趙宇涵從易瑩燕被推出手術室開始,心神一直不寧。


    易瑩燕,這個時常“欺負”他的姐姐,平時充滿了刁蠻任性,脾氣也有些火爆,有時候還真有些煩她。


    現在她出事了,還是這麽大的事,趙宇涵卻不由憶起她的好來。


    率直,單純,每次到大伯家她都會挑自己最好的零食招待他,按她的話說,他吃比她自己吃還要甜。


    那個時候他還不覺得怎樣,現在一迴想心就發酸,姐姐是真心對他好的。


    心中的悲憤也就在不停增長,淚腺不可抑製的分泌出大量的鹹鹹的液體,順著臉頰默默地流了下來。
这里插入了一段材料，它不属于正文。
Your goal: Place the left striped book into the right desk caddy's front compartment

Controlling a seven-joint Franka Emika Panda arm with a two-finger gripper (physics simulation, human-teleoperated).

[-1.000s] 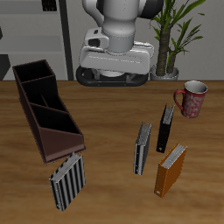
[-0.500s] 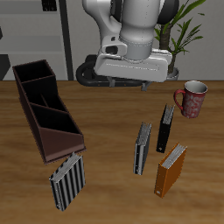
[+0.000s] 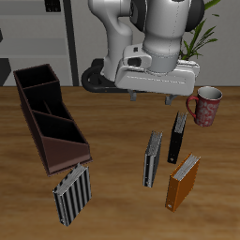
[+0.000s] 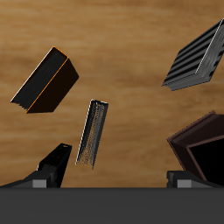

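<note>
**Spread gripper hangs far back of the left striped book, which stands nearer the table's front edge.**

The right desk caddy (image 3: 47, 117) lies well apart from both, across the table, with 1 wider striped book (image 3: 72, 192) by its near end. The Franka gripper (image 3: 150, 95) hovers high with its 2 fingers (image 4: 54, 166) wide apart and nothing between them. The left striped book (image 3: 153, 157) stands on edge between the black book (image 3: 178, 137) and the orange book (image 3: 184, 180). Its long axis runs roughly near-to-far, slightly skewed. I judge the move must travel toward the front edge and down, with the jaws closing across the thin covers.
</note>
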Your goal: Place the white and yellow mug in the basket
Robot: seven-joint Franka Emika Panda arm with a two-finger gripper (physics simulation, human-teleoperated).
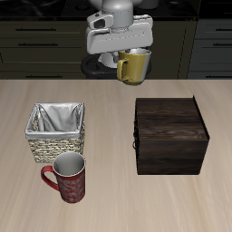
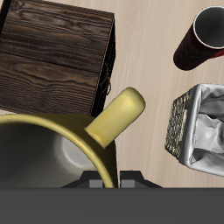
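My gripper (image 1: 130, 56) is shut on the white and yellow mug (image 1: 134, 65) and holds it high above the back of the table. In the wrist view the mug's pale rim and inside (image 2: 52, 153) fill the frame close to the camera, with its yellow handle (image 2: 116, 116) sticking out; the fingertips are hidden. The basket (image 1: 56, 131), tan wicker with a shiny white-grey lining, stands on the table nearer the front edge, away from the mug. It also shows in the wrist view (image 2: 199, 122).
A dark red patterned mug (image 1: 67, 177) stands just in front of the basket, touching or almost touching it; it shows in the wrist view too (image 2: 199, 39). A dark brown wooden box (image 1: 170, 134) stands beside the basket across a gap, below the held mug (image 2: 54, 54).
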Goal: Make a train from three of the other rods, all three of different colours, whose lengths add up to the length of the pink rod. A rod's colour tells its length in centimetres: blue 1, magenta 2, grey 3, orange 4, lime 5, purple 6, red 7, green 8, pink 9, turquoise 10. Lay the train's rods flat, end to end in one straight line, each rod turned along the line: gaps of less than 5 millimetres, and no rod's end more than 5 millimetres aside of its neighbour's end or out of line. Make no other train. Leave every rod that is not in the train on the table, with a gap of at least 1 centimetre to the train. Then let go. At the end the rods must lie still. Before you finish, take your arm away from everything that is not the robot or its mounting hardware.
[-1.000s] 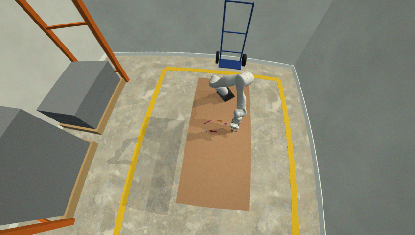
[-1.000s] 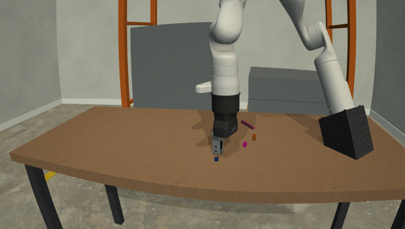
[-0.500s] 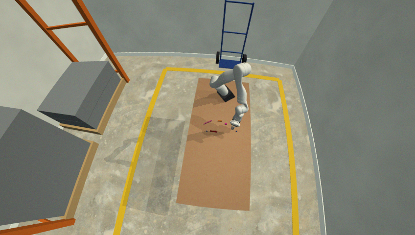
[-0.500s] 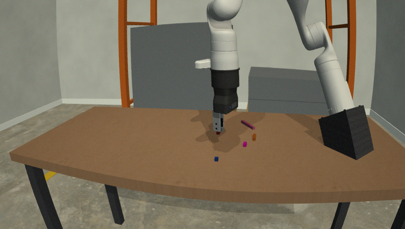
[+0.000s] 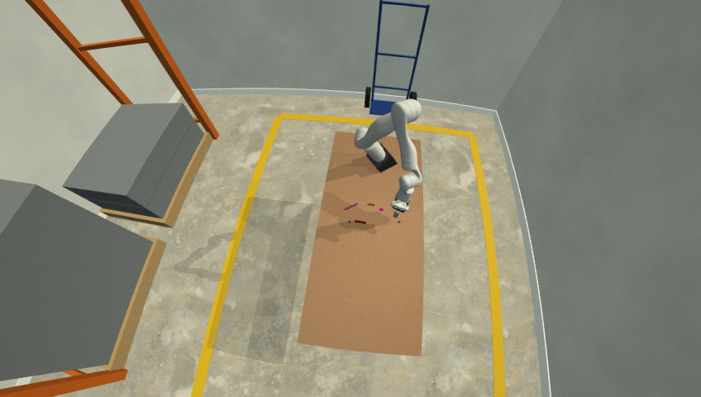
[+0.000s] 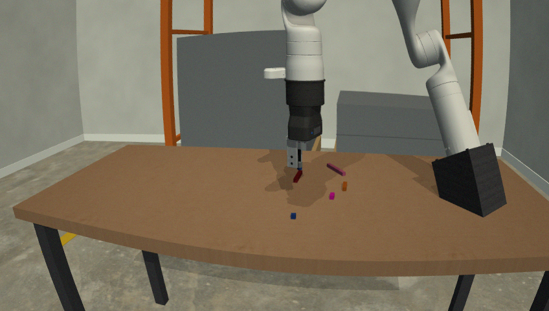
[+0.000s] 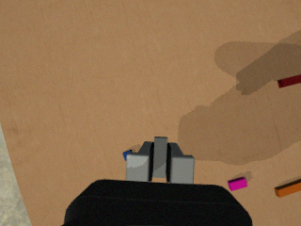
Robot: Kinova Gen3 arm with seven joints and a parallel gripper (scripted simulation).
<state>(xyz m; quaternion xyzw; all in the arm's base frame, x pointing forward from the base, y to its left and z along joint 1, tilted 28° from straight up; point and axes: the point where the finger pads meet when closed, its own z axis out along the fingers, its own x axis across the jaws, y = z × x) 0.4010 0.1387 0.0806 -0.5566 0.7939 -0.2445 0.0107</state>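
- jaws point(image 5: 396, 214) point(image 6: 295, 166) were mostly closed, a narrow gap between them, shut on the grey rod point(image 7: 160, 155). nothing else was in them.
- the step looked like carrying grey to the train line. the likely set was magenta 2 + grey 3 + orange 4 = 9, to match pink point(image 5: 350, 206) point(image 6: 335, 169).
- doing it well meant turning grey along the line while high, lowering it flat and level, then opening only once it bore on the table point(image 5: 361, 294) point(image 6: 154, 216) point(image 7: 85, 71).
- opening had to be small and the lift straight up, so the pads didn't drag grey off line.
- grey sat between the 2 pads, its length running along them in the wrist view, off the table. too small to read in the other 2 views.
- magenta point(image 5: 381, 209) point(image 6: 331, 195) point(image 7: 237, 184) and orange point(image 5: 371, 203) point(image 6: 344, 186) point(image 7: 289, 188) lay to 1 side of the jaws, apart, no train yet.
- near blue point(image 5: 398, 222) point(image 6: 292, 216) point(image 7: 126, 153) was close to the jaws in the top view, a snag risk. red point(image 5: 360, 222) point(image 6: 298, 176) point(image 7: 290, 81) was further off.

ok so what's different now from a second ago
The gripper has risen higher above the table. It holds a grey rod; whether it already did then, I can't tell. The red rod, pink rod, orange rod and magenta rod stayed put.
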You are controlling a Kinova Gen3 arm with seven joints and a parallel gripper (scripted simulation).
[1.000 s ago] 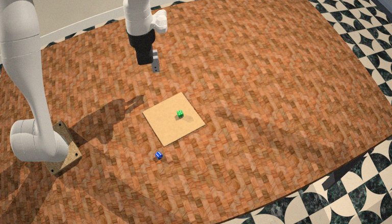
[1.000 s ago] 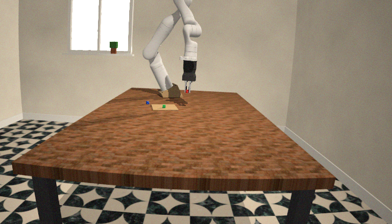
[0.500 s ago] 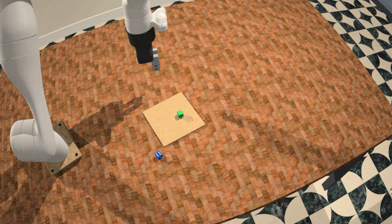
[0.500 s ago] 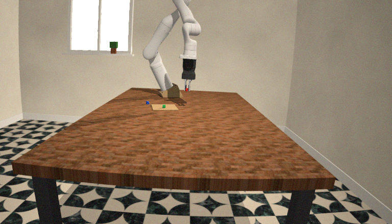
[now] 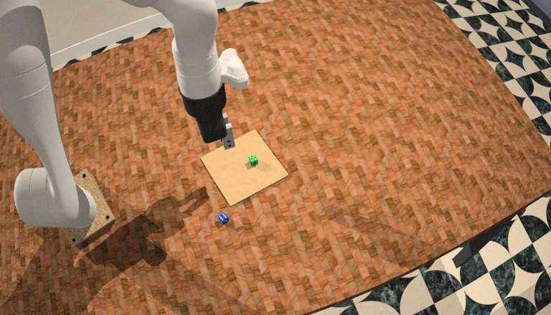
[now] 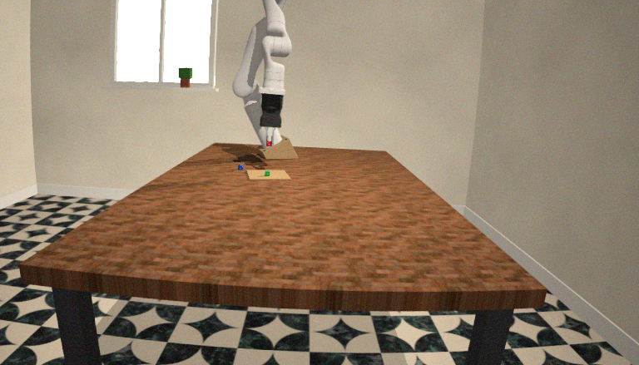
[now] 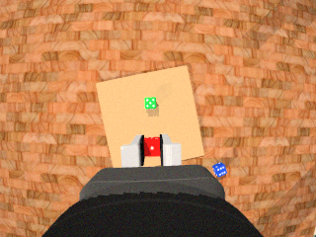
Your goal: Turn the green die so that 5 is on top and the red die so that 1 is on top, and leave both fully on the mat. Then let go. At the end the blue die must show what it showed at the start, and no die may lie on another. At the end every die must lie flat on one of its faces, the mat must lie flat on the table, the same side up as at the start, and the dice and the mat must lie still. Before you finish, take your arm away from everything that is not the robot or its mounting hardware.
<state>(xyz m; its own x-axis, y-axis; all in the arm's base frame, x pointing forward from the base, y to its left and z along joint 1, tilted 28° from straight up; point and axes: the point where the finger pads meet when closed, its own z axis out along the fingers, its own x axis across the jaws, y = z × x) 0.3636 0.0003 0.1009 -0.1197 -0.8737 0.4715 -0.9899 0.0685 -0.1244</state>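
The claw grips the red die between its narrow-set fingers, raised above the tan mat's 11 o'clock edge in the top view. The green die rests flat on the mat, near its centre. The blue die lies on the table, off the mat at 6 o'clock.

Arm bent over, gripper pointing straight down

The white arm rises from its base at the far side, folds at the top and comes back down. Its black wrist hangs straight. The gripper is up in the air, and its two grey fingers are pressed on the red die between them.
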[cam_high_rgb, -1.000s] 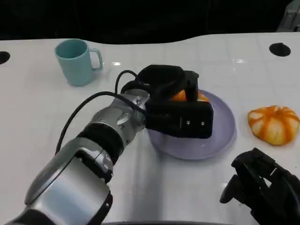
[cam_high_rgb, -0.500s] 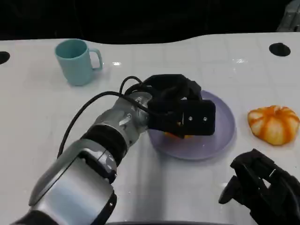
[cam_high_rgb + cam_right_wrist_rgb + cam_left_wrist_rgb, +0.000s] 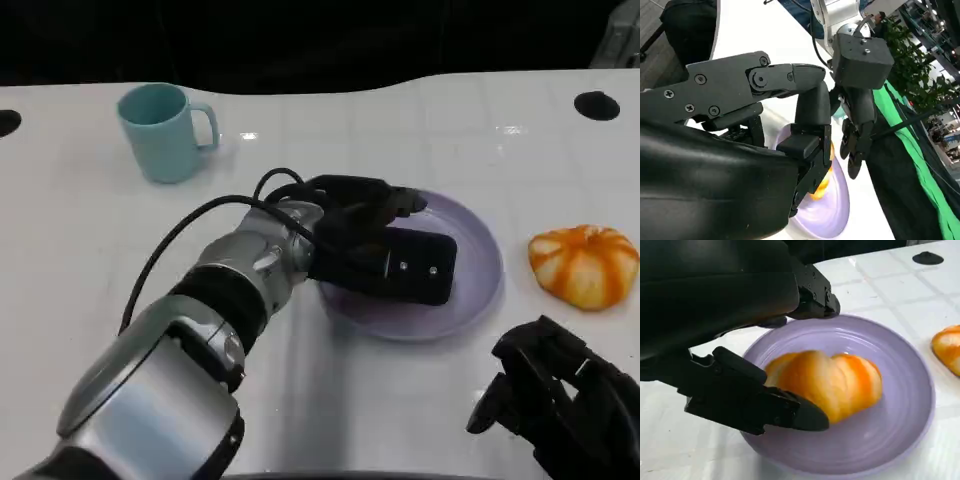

    魂受此感染心中頗為惶恐,不記得多長時間沒有這種感覺了,從離開徐進明的身體後就不曾有這樣的感覺。


    隻是現在出現這種感覺奇怪了一些,按道理悲傷的情緒引發的隻有悲傷,為何會有害怕的情感在裏麵?


    魂不明白,越不明白越覺得害怕,有一點可以肯定的是趙宇涵的情緒可以影響到他,這到底是好事還是壞事現在還不明了。


    徐進明再次迴到易瑩燕病房時看不出臉上的神情,上前摸了摸易瑩燕包的嚴嚴實實的臉對趙宇涵說:“今後多過來陪陪她,和她說說話,嗯,每天都過來陪她吧。”


    徐進明的話簡直是有些奇怪了,趙宇涵哪會用得著父親說嗎,易瑩燕的出事與他有一定的關係,如果當時他在易瑩燕身邊,定不會讓易瑩燕跳上台去,雖然大伯沒有怪他,但就是這樣,他更為不安。


    “知道了。”趙宇涵的聲音很低。


    徐進明歎了口氣,讓何清蓮和趙小青兩人照顧好王淑宜及易瑩燕,接著又出去把病房改為特護病房,就是24小時都有護士在一旁守候的那種,然後拉起曾親軍出了病房。


    “從今天開始起點武道館由我負責,你的訓練由我一手安排,迴去後對下麵的說一聲……你聽到沒有,曾親軍,打起精神來,又不是世界末日。”


    曾親軍全身突然抖起來,低聲咆哮:“我要找那個無名決鬥。”


    徐進明顯然沒有料到曾親軍冒出這樣一句話,愣了愣,右手猛得抓住他的衣領,曾親軍若大一塊頭被輕而易舉的舉離了地麵,“聽著,你是個職業拳手,我大哥辛辛苦苦把你調教出來,是希望你有所出息,你看看你,還是職業拳壇第五名,一點氣都沉不住如何站到頂峰……”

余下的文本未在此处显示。